Perceived Risk versus Actual Risk

In the realm of prepping and survival, risk assessment is crucial. In assessing risk, you have to consider both how likely the disaster may be, and how severe also. You can’t spend all your time and effort prepping for severe but rare disasters, while ignoring more common but more moderate situations.

However, when assessing risk, there can be a wide gap between perceived risk and actual risk. Some harmful situations may seem likely, because they are in the news often. But the chances it will happen to you may be rather low. Other situations are either common or inevitable, and yet many people fail to prepare.

If you live in an earthquake prone area, a major quake may be uncommon. But on the other hand, it will happen eventually. Do you have an earthquake preparedness kit? Many people do not. An earthquake hasn’t happened in their area for what seems like a long time, so they imagine it will not happen anytime soon. The actual risk is high, but the perceived risk is low.

Hurricanes happen every year. But depending on where you live, the odds of being struck by one are higher or lower. The problem is that a major hurricane striking your area is relatively uncommon, and so people do not prepare. They have not been struck in a few years, so they give a lower risk assessment to that problem than they should.

I was talking to a couple recently who purchased a propane-based generator for their house, just after Superstorm Sandy. Beforehand, the perceived risk is low, but immediately afterward, the perceived risk is high. That is the most common reaction to disasters. Prepare after or during the storm, not before. By comparison, preppers must evaluate risks in advance, in order to be well-prepared.

Terrorism is in the news constantly. So the perceived risk seems high. But if you live in the U.S., what is the actual risk that you or your family will be harmed by a terrorist attack? Perhaps the actual risk is much lower than the perceived risk. The same may be said for other harmful events that often make the news, but are relatively rare. In a nation of 322 million persons, how likely it is that you will be affected by an attack?

“Doomsday Preppers” are so-called because they overemphasize rare severe disasters, even ones which are unlikely to occur in their entire lifetime, while ignoring common disasters. Don’t make that mistake. Unusual severe disasters are interesting to read about, but they deserve less of our time and resources than the more likely events.
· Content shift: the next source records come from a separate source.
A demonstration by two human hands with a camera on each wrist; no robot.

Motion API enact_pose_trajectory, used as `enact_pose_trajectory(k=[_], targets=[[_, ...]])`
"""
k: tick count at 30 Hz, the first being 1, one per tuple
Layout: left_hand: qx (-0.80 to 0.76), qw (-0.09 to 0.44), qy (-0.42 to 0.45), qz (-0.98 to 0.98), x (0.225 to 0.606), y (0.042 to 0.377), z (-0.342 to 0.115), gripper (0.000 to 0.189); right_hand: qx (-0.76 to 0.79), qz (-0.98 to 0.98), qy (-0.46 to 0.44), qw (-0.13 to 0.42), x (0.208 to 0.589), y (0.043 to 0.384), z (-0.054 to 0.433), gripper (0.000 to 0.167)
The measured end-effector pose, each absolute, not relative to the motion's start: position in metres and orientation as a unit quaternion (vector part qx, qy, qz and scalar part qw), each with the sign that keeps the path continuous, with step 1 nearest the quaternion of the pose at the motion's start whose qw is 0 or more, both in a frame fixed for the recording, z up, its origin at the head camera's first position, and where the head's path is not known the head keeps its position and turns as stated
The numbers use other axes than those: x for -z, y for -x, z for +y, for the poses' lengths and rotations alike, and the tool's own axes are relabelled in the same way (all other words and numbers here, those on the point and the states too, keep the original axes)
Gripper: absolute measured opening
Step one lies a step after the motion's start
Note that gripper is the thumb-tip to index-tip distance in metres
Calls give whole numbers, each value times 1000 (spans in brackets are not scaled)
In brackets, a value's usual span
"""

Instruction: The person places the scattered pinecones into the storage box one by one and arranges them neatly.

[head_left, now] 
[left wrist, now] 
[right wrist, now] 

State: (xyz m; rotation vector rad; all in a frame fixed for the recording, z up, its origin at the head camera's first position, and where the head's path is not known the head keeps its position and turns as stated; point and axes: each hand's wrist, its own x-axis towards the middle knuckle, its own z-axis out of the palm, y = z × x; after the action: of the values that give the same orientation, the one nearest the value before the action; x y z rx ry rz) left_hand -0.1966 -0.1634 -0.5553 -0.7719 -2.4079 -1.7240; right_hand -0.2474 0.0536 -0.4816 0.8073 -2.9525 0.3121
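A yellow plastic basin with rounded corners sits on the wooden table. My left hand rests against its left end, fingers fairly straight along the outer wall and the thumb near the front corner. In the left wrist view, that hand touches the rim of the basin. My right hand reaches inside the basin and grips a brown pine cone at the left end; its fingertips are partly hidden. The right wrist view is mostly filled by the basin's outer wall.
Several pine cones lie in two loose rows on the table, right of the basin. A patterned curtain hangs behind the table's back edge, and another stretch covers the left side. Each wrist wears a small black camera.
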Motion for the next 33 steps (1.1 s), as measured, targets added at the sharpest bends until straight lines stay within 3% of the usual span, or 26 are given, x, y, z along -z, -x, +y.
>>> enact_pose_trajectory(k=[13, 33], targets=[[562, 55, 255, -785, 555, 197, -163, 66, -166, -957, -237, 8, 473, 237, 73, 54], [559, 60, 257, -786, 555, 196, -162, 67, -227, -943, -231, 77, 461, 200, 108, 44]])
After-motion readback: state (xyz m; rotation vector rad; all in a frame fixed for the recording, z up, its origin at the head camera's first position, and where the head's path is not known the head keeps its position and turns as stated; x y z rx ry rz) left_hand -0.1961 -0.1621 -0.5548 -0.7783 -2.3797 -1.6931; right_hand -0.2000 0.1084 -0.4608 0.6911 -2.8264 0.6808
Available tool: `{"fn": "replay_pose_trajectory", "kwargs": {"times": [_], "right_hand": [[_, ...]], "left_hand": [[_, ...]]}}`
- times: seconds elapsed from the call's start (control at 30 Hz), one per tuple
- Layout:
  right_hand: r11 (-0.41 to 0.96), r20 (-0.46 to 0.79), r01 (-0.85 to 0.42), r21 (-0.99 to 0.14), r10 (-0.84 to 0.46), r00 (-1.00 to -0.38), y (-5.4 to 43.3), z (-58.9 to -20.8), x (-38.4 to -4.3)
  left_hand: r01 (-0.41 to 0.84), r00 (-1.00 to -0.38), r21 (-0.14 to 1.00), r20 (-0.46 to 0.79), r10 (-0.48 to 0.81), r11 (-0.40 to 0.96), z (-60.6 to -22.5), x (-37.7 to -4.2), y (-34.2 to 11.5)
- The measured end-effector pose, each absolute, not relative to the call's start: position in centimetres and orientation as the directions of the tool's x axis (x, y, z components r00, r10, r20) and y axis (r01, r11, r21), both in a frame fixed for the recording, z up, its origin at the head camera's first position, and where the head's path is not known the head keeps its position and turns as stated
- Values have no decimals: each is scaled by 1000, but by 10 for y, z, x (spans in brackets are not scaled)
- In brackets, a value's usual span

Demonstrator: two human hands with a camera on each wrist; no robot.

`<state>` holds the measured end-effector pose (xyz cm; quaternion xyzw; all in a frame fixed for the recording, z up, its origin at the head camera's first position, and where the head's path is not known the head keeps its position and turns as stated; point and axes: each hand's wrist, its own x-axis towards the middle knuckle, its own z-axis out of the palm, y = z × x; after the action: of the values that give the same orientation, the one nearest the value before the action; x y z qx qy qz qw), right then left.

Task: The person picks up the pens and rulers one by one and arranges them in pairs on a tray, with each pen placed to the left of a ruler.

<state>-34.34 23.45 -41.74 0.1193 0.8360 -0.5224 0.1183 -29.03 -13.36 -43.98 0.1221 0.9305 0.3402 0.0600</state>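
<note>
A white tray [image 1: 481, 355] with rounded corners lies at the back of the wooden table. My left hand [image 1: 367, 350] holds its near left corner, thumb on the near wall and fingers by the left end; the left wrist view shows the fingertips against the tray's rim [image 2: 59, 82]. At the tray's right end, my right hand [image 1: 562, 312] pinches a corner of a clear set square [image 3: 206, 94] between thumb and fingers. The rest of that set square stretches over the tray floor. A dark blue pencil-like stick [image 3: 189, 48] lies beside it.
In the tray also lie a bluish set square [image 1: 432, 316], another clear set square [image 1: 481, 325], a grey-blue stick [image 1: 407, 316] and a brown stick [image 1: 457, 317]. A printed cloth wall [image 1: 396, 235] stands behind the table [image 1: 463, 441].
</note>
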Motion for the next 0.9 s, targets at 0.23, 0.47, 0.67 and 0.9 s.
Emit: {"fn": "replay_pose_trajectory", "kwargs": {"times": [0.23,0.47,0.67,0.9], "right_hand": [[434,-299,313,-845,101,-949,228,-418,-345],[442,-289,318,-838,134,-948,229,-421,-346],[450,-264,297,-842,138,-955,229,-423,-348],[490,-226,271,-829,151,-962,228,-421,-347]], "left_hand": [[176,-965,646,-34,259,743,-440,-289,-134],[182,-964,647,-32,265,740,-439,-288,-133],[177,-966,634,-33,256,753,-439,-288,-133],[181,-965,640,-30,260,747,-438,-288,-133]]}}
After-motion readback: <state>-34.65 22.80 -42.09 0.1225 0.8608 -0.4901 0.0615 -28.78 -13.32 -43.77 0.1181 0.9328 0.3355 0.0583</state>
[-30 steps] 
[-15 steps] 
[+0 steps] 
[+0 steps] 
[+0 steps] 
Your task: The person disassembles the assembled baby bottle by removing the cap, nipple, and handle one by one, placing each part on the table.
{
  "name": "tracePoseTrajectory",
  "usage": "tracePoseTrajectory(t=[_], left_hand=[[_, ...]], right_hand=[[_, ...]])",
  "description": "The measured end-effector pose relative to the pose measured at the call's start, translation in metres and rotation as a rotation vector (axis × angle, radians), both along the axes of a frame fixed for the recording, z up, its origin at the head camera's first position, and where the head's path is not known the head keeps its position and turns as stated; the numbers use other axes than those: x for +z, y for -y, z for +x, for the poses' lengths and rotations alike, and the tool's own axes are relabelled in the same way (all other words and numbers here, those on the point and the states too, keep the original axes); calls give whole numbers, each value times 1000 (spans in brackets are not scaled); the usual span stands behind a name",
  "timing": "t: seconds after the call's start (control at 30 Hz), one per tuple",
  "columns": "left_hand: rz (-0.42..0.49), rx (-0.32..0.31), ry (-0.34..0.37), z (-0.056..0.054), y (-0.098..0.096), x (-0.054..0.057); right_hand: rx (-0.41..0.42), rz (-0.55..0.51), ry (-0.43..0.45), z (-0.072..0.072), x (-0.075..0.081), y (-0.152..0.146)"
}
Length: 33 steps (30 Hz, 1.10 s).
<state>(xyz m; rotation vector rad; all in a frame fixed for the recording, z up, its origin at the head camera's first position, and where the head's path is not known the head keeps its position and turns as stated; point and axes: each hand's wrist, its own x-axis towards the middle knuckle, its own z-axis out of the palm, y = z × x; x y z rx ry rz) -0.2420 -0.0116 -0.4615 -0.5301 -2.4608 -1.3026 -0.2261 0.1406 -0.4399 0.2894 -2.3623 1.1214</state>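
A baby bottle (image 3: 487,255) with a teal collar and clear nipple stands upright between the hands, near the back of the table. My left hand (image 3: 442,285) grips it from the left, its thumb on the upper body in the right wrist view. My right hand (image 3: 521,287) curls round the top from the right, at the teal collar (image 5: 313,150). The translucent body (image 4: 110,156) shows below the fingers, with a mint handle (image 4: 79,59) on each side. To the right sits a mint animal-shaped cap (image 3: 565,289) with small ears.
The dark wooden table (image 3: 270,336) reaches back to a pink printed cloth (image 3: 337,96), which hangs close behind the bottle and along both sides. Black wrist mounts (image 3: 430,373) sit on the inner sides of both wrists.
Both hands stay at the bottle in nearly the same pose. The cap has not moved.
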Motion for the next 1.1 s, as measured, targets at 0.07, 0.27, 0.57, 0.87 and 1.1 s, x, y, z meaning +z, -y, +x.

Which are the most likely SHTF scenarios? I’ll attempt a partial list, in no particular order:

* Natural disasters, depending on where you live: earthquakes, hurricanes, tornadoes, major snowstorms, etc.
* Power outages, regardless of the cause
* Economic disaster, most likely a partial collapse of the economy, not a total collapse
* Similarly, a partial collapse of the health care system
* Disruption to the food production and distribution system
* Breakdown of law and order
* Oil and gasoline shortages

You can suggest other likely scenarios in the comments section.

– Thoreau

3 Responses to Perceived Risk versus Actual Risk

  1. I would add droughts as a potential natural disaster. Depending on geographic location, the effects on crops and livestock can definitely cause shortages or hardships for those who rely on them. Having preps can help soften the blow somewhat.
    On the other hand, floods fit neatly into the natural disaster category and can occur almost anywhere as we found out in Texas last year and again this year (after several years of drought). They can be rapid and may require quick relocation. Just something for people to think about.

  2. Unless you are including this as part of the breakdown of the health care system, you have to consider a good old fashioned pandemic which then incorporates three or four of the other top categories. Not only do you create an economic disaster because folks are fearful of their job sites, but you then have a breakdown in law and order, disruption of food production and distribution, and problems with fuel distribution. What could be more catastrophic?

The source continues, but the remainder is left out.